The standout research documentary here is Amie Siegel’s Provenance. This luscious video traces the contemporary movements of the furniture that Pierre Jeanneret and Le Corbusier chose for the city of Chandigarh, India, Le Corbusier’s only constructed, fully planned city. Thoroughly European in its Modernism, the city was commissioned in the 1950s, and local artisans made the furniture, sourcing Indian teak and luxury upholsteries. As with other Modern architectural masterpieces (Arne Jacobsen’s SAS Royal Hotel in Copenhagen, for example), elements of this fully designed environment are being sold off to make way for the new. The dislocated chairs become near-pornographic figures full of exotic, reclined elegance. Some are marked in gold Arabic script, others simply numbered. All the powers of Hollywood are evoked in Siegel’s captivating revelry. Siegel further marks the chairs’ desirability with analytical footage of them being conditioned, documented and scooped up at auction for exorbitant prices.
The economic journey in Provenance is postscripted by the film Lot 248, which documents the sale of Provenance (one from an edition of five) at Christie’s, and was projected on the backside of the same freestanding wall. It peeled away additional layers of value and exchange in this global epic. In a third related piece, Proof (Christie’s 19 October, 2013), Siegel took the printer’s proof of the auction-guide page featuring Lot 248 and froze it in thick lucite. Unfortunately, this jewel-like, conceptual nugget was difficult to recognize as an artwork—the understated piece was hung in such close proximity to the wall text that I mistook it for a diagram. Friends who had seen the show couldn’t remember it or didn’t realize it was art. Overhanging is such a persistent mode for the VAG that I’ve wondered if they work to quota. Hypothetically, I am not against this: the critical problem is when it suffocates the aesthetic experience of art.

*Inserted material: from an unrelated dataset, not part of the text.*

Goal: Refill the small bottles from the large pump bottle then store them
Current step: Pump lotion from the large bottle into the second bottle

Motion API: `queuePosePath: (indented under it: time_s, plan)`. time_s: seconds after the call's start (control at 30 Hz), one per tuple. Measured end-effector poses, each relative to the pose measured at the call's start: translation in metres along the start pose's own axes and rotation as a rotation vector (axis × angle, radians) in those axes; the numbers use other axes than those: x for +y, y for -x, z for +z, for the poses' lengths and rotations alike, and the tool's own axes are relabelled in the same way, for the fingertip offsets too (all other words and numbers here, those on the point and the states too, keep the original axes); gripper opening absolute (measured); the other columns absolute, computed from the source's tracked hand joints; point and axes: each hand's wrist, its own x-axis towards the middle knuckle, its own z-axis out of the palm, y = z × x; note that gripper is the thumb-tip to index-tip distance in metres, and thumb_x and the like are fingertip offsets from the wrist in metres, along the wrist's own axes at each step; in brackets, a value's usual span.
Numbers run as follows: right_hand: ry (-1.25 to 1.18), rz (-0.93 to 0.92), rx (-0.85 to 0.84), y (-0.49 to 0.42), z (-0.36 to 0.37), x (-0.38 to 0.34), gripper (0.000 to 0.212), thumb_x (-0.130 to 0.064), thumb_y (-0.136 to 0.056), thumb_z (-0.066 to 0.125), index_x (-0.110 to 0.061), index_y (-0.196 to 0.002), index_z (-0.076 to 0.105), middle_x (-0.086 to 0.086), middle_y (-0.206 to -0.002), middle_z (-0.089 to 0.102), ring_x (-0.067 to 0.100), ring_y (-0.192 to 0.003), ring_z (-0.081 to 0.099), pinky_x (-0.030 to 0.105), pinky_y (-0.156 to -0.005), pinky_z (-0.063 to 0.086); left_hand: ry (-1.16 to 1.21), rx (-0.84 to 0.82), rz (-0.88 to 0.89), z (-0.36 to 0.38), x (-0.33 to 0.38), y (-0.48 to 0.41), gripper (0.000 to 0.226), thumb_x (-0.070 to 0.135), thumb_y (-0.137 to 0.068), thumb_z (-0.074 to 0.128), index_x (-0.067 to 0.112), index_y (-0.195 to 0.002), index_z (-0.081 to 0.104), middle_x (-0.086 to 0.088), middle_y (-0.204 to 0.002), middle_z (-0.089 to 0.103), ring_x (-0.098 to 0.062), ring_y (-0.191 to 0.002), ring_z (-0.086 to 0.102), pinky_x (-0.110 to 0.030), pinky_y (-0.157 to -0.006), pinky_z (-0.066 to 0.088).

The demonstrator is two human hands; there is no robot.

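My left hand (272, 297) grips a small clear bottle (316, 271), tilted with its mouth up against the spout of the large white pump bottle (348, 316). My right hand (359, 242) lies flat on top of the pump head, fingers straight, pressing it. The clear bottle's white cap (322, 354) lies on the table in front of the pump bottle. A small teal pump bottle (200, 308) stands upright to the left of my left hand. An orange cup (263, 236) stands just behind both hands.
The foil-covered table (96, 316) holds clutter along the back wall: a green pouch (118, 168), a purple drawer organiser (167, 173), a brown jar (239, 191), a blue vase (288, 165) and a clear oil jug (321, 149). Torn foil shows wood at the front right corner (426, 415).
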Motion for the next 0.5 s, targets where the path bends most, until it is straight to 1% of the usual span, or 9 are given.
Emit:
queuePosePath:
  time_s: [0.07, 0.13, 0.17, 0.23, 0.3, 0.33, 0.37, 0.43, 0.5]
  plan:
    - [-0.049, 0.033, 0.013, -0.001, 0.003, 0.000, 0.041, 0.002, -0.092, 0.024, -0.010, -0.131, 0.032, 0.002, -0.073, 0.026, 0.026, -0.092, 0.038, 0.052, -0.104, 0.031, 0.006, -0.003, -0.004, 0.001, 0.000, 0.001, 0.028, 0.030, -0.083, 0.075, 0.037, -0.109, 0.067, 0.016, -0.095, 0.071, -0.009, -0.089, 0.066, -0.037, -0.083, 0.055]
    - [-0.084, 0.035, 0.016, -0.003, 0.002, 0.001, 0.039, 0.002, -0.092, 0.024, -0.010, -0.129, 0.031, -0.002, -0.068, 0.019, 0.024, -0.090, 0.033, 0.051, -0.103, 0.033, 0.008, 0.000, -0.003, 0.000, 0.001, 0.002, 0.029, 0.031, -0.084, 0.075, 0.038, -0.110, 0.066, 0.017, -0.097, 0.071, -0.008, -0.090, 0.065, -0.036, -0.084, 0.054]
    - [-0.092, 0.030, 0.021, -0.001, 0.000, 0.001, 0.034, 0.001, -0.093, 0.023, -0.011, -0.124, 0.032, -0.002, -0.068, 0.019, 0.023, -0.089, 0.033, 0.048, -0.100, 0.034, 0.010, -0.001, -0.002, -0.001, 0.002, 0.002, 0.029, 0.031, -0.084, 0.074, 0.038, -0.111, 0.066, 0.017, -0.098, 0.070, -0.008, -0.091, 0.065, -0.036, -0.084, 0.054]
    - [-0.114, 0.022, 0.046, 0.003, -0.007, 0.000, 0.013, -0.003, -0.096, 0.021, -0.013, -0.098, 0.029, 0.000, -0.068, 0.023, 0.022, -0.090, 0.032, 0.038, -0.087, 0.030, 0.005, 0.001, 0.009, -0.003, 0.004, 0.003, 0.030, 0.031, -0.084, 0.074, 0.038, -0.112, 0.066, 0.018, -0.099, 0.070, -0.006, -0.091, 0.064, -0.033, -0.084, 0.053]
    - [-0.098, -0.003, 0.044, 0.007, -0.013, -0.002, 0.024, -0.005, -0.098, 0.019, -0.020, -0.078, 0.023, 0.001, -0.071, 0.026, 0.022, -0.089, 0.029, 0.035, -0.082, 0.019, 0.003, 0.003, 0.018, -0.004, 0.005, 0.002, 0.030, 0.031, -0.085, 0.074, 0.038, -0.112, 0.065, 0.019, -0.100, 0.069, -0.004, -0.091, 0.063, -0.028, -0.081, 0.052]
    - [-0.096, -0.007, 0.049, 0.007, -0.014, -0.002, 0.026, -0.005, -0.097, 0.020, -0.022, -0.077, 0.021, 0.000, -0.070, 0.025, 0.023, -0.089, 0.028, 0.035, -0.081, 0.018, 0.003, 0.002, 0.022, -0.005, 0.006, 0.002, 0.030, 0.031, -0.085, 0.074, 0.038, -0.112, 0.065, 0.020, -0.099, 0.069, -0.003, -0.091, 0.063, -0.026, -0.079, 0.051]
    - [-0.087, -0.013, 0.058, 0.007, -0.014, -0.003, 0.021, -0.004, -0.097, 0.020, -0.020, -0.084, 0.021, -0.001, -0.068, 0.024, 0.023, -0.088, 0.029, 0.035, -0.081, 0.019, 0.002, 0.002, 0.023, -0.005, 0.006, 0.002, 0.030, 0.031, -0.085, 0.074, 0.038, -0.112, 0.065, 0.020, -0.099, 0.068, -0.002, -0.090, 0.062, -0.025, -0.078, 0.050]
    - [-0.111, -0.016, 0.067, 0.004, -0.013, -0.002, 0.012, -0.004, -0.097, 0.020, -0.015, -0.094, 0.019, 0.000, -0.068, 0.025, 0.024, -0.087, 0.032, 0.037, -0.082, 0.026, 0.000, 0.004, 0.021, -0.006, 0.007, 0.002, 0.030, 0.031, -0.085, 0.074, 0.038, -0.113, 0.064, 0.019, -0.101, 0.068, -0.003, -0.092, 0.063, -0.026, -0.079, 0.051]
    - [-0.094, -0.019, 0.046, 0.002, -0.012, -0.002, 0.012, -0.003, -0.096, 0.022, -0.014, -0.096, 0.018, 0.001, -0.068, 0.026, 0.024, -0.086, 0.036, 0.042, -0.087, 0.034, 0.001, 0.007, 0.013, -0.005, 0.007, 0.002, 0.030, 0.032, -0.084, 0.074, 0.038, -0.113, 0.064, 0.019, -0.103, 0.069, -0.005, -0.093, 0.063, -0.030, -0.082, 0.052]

In a neighbouring gallery, Robert Burley’s The Disappearance of Darkness mordantly documents the closure of redundant film-photography facilities. One of the Kodak labs was imploded, and Burley’s images capture the trigger-happy fans snapping away at the scene. The project documents each location with a progression or grid of photographs that are hung at the VAG cheek by jowl like gig posters on the street, left merely to communicate their event. I longed for the clear and ordered methods of the Bechers, a classical conceptualism based on exposing the world through stripped-down aesthetics in elegantly proportioned grids of images.
The cramped install reached a fever pitch with Catherine Opie’s phenomenal photographs of Elizabeth Taylor’s home and possessions. Opie was introduced to Taylor by their shared accountant, and inverted the Warholian precedent in documenting her by turning her camera to the actress’s material concerns. These are some of the most painterly works I’ve seen by Opie. Details from Taylor’s wardrobe are enlarged and run in sequence as blocks of colour and texture, rich and saturated. Together they communicate the power of a large Pop painting, made from the layered signs of American spectacle and wealth. Equally artful is the non-focus she uses to realize the emotional refractions of desire in her blurry-eyed close-ups of Taylor’s famous jewels. These impressionistic portraits are printed large and hold their walls; they are documentary photography as painting. Handfuls of auxiliary images from the 700 Nimes Road portfolio, however, while absolutely interesting and useful for expanding Taylor’s story, were hung in distracting volume and proximity.
Stan Douglas’s Luanda-Kinshasa recreates a hypothetical jazz-fusion session at the Church, Columbia Records’s famed studio on 30th Street in Manhattan. Douglas harnesses his usual depth of research and exacting production methods. In his pans of the studio, he employs outtakes and alternate views, another signature of his work, pointing our attention beyond the central narrative. Yet within this exhibition I found myself focusing more on the objects of the recreation than the symbolic potential of the free-jazz stylings being “discovered.” This aspect was possibly amplified for me by encountering Luanda-Kinshasa after a room of Babak Golkar’s reconfigured commodities from The Return Project. Here, Golkar buys objects from chain stores (say, Winners), documents them and then artfully reconfigures his purchase (taking a portion away to become a sculpture that he shows with the finished photographs), re-documents the altered commodity and finally returns the mutated object to the store with his original receipt. I was unable to shake off their fetish appeal and think abstractly through Douglas’s complex work, which utilizes materialist history to reveal social shifts, rather than enact a Möbius strip of consumptive behavior. Douglas’s thoughtful historic consideration became a well-decorated musical break rather than a marker of potential social change.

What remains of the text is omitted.